- **Problem to solve**:
Would you please copy the part of the material below that opens with the line containing "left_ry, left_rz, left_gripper" and closes with the line containing "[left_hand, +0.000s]"? Copy it exactly, and only it.
Content starts
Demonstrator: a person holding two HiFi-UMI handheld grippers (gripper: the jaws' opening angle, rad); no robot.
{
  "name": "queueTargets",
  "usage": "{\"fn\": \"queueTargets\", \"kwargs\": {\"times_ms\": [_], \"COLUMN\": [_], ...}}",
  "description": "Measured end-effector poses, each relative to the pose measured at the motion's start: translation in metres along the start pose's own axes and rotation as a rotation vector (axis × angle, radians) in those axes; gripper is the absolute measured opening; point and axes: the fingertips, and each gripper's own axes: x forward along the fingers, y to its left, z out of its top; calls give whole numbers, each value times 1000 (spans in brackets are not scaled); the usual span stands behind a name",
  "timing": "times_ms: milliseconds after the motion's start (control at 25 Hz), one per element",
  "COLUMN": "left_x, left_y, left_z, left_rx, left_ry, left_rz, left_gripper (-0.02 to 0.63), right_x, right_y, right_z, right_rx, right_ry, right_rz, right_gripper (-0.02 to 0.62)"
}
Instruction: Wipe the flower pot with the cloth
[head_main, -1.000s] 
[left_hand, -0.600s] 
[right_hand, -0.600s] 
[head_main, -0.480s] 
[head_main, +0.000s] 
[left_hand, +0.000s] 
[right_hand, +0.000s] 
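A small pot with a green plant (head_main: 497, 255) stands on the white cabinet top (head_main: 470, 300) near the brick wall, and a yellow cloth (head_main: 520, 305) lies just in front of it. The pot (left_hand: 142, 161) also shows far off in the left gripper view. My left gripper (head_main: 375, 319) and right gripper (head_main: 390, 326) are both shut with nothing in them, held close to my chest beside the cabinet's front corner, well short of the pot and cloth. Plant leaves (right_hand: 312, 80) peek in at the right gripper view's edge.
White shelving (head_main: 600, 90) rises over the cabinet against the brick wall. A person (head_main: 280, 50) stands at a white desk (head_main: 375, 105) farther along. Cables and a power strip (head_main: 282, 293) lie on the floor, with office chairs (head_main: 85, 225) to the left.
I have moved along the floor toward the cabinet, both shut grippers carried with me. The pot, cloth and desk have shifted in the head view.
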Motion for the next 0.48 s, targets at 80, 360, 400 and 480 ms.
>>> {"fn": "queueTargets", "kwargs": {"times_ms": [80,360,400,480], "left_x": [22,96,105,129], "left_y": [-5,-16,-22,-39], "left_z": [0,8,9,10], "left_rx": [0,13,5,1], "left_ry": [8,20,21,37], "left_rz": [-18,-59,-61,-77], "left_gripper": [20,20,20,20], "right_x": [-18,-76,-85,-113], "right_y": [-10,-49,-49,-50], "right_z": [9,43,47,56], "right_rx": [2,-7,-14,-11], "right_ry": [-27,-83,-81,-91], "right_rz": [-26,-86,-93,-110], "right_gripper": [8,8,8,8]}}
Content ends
- **Answer to the problem**:
  "COLUMN": "left_x, left_y, left_z, left_rx, left_ry, left_rz, left_gripper (-0.02 to 0.63), right_x, right_y, right_z, right_rx, right_ry, right_rz, right_gripper (-0.02 to 0.62)"
}
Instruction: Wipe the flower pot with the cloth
[head_main, -1.000s] 
[left_hand, -0.600s] 
[right_hand, -0.600s] 
[head_main, -0.480s] 
[head_main, +0.000s] 
[left_hand, +0.000s] 

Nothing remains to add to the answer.